Clearly though, a total remuneration approach reduces the incentive for employees to join KiwiSaver.

While the details are as yet unclear, the Government has now announced a seeming intention that it will no longer allow employers and employees to agree to this approach. This change aims to ensure that the employer's KiwiSaver costs are borne by the employer's entire workforce, rather than only those who join. It increases the attractiveness of the scheme.

The Government's proposal is that there will also be changes to the Employment Relations Act to prevent employers treating employees who have joined KiwiSaver less favourably (for example by offering them smaller pay increases).

In a press release, Trevor Mallard says:

"There is no way that it is fair for one employee to be paid less each week in their take-home pay than an employee doing the same tasks, simply because they choose to be in KiwiSaver and the other employee doesn't."

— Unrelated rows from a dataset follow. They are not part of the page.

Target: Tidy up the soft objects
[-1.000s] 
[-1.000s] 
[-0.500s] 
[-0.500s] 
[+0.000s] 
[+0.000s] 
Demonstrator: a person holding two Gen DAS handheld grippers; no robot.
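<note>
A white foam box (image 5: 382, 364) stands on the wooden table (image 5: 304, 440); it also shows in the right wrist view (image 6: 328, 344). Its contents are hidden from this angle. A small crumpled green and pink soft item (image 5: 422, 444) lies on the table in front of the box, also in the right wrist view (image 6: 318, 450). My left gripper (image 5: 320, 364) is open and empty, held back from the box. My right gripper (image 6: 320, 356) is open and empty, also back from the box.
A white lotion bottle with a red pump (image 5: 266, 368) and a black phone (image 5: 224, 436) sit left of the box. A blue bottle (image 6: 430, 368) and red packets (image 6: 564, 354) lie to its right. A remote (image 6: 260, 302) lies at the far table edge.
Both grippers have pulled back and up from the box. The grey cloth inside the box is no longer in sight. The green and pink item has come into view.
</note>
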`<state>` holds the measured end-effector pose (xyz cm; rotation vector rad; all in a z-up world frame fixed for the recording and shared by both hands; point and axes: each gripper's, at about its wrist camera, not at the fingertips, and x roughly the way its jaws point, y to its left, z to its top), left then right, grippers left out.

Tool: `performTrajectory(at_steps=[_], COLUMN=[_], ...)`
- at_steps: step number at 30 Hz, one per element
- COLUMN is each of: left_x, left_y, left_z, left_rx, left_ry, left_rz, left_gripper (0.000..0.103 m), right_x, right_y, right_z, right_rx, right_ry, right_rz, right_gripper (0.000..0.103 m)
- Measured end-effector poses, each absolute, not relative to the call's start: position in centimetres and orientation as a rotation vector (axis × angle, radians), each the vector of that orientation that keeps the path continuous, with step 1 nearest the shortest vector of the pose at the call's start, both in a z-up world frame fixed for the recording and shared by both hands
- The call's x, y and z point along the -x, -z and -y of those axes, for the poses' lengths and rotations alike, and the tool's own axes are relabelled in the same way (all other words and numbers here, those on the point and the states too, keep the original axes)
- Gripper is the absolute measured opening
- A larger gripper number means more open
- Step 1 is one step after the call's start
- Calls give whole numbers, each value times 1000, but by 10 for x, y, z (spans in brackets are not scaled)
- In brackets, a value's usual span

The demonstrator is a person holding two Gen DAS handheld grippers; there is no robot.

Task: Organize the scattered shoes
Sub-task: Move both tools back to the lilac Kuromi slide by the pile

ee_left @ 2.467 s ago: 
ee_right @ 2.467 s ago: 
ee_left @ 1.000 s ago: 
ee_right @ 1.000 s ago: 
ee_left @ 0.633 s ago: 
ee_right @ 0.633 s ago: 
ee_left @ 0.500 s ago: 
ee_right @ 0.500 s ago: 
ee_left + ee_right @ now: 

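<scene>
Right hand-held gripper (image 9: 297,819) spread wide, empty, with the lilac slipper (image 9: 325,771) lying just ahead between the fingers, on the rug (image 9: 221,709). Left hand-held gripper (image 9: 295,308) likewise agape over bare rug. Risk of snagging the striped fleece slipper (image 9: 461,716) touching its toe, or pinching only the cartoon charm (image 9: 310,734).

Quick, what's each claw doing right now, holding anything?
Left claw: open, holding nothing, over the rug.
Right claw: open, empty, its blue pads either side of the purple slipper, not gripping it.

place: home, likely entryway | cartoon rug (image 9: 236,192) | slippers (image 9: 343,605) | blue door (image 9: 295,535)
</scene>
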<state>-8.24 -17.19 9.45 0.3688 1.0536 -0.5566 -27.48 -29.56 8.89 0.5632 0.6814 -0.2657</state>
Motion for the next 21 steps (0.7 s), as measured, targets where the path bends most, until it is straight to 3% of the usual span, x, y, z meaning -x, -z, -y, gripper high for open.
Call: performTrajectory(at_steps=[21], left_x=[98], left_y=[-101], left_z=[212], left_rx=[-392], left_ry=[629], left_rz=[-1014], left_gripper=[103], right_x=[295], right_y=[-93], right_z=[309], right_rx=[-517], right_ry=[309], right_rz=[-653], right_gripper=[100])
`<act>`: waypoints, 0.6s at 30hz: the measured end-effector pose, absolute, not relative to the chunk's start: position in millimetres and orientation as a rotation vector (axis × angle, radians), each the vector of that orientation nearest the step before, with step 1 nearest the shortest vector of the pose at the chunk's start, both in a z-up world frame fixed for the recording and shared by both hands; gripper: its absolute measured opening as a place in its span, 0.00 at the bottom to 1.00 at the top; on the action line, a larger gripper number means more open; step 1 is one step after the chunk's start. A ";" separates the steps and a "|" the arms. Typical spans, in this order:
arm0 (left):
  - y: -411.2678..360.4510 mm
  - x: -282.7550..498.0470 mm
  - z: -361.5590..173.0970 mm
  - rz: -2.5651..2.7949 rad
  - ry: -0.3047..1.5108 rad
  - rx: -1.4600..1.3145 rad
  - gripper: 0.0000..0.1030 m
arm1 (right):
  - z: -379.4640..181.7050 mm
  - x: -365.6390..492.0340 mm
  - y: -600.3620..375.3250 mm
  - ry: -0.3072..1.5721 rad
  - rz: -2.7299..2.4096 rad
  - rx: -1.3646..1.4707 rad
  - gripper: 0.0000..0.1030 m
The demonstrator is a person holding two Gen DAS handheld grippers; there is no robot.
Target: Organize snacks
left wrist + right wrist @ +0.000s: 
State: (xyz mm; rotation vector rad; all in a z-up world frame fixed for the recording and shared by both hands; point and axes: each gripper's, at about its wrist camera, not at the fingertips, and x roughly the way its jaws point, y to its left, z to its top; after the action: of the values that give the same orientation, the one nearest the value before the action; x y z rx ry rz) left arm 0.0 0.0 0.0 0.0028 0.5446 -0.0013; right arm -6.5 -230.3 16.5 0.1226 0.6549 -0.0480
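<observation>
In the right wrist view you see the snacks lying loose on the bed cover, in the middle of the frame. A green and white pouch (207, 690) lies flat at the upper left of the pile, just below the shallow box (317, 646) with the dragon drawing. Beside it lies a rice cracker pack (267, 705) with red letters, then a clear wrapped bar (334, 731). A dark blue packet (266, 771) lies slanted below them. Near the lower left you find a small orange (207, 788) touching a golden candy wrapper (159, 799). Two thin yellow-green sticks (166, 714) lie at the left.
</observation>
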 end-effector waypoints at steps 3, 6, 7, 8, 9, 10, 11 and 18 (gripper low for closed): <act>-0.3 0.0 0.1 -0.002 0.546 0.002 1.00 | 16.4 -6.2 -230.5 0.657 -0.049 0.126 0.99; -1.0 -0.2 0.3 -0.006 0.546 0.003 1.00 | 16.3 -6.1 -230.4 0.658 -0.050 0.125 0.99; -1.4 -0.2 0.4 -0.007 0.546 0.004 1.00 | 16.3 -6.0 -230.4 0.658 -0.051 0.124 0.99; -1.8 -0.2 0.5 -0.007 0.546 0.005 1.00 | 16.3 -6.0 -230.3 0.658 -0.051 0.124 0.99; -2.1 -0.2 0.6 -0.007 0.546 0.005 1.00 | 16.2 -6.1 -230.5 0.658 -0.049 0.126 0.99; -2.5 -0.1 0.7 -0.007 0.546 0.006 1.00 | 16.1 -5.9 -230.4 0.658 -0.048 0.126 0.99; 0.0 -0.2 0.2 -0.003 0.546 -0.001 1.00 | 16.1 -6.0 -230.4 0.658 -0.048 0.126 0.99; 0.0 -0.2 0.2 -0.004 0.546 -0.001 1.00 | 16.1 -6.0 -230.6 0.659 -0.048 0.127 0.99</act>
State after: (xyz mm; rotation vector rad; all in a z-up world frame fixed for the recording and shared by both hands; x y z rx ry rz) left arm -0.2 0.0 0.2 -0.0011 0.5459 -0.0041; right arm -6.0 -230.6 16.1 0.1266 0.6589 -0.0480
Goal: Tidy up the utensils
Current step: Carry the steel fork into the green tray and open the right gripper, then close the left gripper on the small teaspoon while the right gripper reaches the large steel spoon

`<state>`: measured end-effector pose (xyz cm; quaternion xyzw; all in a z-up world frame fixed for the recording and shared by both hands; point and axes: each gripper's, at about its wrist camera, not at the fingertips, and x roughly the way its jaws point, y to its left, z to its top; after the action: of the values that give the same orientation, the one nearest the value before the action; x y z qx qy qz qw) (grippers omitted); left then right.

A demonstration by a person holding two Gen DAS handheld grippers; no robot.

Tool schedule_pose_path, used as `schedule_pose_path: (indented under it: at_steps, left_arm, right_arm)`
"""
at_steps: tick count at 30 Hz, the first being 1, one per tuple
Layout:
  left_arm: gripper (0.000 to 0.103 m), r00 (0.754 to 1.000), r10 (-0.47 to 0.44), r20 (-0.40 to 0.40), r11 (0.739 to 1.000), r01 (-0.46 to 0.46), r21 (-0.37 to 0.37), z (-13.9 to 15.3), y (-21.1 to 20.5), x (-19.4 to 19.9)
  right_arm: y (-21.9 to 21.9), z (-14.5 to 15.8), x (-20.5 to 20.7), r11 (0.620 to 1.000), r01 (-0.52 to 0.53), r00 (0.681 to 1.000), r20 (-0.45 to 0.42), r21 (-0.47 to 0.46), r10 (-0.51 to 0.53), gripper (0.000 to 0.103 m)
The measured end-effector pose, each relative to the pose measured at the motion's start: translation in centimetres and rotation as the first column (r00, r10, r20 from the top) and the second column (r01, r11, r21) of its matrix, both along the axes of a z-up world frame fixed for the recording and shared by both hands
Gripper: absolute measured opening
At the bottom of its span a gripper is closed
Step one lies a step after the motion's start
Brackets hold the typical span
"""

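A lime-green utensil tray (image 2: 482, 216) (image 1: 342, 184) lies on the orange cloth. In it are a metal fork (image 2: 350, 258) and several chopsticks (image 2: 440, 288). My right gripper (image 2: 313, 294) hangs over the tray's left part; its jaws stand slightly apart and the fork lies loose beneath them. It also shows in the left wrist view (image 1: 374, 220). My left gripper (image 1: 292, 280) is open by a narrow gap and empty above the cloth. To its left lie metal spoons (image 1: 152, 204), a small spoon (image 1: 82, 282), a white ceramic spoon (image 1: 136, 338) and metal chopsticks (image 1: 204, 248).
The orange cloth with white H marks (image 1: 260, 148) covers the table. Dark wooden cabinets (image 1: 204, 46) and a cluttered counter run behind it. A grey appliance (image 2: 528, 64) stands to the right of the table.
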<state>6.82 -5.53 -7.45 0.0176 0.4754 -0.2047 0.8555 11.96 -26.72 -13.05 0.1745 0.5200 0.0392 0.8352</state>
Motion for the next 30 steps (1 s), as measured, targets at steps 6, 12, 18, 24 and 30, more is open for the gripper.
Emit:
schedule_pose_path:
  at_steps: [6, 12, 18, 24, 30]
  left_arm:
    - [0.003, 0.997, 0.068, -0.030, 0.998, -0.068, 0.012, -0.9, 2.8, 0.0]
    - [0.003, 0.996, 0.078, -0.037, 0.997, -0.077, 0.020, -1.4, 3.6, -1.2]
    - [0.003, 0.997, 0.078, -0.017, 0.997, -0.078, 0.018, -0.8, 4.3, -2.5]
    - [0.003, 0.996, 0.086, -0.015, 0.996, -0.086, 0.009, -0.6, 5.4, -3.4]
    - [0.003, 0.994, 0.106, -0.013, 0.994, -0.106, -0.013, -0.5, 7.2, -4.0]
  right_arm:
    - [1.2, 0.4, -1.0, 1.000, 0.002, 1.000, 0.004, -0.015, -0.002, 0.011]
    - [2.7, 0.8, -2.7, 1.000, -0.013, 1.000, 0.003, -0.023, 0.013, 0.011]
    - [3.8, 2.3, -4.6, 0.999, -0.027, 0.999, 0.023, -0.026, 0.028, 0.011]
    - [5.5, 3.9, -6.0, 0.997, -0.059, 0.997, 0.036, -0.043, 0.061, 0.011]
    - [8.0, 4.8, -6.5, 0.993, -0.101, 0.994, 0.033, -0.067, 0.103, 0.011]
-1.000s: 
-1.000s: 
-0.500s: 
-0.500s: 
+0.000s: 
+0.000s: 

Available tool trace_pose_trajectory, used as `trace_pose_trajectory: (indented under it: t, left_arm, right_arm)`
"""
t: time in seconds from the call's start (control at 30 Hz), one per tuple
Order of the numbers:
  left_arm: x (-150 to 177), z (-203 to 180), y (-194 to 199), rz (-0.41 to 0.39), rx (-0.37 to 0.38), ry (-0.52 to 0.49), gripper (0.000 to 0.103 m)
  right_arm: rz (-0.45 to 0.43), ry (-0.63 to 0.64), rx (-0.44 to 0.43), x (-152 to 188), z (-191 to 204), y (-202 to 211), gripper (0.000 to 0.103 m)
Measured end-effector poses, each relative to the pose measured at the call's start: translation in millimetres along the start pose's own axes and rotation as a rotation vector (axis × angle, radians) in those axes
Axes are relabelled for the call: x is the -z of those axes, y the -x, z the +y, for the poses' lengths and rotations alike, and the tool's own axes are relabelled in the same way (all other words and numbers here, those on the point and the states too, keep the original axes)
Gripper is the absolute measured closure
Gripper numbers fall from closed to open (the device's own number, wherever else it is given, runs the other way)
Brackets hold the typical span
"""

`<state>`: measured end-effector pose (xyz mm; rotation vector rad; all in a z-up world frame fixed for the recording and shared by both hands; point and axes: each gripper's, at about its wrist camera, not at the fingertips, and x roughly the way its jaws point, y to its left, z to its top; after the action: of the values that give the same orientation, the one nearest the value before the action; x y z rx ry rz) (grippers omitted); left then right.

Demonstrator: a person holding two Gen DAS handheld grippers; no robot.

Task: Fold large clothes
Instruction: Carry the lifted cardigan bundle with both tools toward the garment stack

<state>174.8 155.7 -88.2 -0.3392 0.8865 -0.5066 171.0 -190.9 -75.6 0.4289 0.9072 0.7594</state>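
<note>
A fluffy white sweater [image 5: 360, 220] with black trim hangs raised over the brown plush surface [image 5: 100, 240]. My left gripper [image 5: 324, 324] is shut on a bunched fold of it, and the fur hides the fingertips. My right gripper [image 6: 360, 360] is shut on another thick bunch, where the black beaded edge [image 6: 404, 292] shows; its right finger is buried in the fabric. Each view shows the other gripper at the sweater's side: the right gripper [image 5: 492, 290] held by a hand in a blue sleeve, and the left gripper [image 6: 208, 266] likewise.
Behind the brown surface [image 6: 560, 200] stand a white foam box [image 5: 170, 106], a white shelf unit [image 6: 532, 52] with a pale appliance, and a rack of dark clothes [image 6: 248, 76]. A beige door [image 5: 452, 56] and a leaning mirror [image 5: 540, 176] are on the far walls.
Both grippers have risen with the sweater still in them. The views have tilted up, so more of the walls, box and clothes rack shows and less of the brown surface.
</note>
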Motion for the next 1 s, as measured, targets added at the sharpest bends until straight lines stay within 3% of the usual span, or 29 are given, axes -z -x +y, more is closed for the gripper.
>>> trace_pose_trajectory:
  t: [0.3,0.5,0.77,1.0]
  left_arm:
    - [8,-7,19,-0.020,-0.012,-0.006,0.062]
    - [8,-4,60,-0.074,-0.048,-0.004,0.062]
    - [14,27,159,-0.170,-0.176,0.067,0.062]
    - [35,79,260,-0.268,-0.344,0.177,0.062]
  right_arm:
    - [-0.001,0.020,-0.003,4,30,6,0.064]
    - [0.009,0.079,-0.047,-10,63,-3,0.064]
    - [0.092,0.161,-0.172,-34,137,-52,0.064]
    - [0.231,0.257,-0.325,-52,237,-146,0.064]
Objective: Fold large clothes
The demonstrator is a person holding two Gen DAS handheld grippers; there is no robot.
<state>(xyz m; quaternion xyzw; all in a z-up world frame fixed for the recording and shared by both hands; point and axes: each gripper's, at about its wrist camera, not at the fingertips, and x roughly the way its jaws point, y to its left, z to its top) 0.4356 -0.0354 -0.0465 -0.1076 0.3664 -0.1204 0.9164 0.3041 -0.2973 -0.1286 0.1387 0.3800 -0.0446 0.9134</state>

Mr Mallard's comments, on their face, are surprising. The Government specifically legislated to allow a total remuneration option, but (although, as noted above, the details have yet to emerge) it has now indicated that it considers this approach to be unfair in principle. Unfortunately, a number of employers have relied on the December law allowing total remuneration arrangements, and have spent money implementing this approach.

As yet, no legislation has been tabled in Parliament. The Government has said the law change will come into effect on the day this law is introduced into the House, but existing employment agreements will not be affected.

  1. Generally employee contribution rates for KiwiSaver members are either 4% or 8% of gross salary or wages. Employers have to contribute 1% of the employee's gross salary or wages, increasing each year to 4% by April 2011. Some limited exceptions to these contribution rates apply until April 2011.

Changes to flexible working law

The new law governing flexible working arrangements came into force on 1 July 2008, namely the Employment Relations (Flexible Working Arrangements) Amendment Act 2007 – which introduces a new Part 6AA to the Employment Relations Act.

It allows employees who are responsible for the care of any person and who have worked for an employer for at least six months, to request flexible working arrangements.

Employers must respond within three months, either accepting the request or stating reasons why the request cannot be accommodated. Here, we offer some guidance for employers faced with requests for flexibility.

For more on changes to flexible working law, click here …

Casuals and temps: proposed changes

What about flexibility for employers?

Well, one way of achieving flexibility in managing inconsistent workflows has been for employers to employ workers on a casual, "as required" basis, or to utilise agency temps or employees on "secondment".

Those options will remain but on 22 June the Government announced planned law changes to secure "stronger protections" for casual and temporary workers.

It's early days yet, but Cabinet papers give some cause for concern. While proposals for a code of practice and an education campaign for casuals and temps have merit, those calling for more powerful Labour Inspectors and statutory interference in so-called "triangular" temporary and secondment arrangements need more careful consideration.

For more on the proposed changes, click here …

Other forthcoming developments

  • Employment Relations (Breaks and Infant Feeding) Amendment Bill – before select committee, reporting 22 July 2008.
  • Holidays (Transfer of Public Holidays) Amendment Bill – before select committee, reporting 21 July 2008.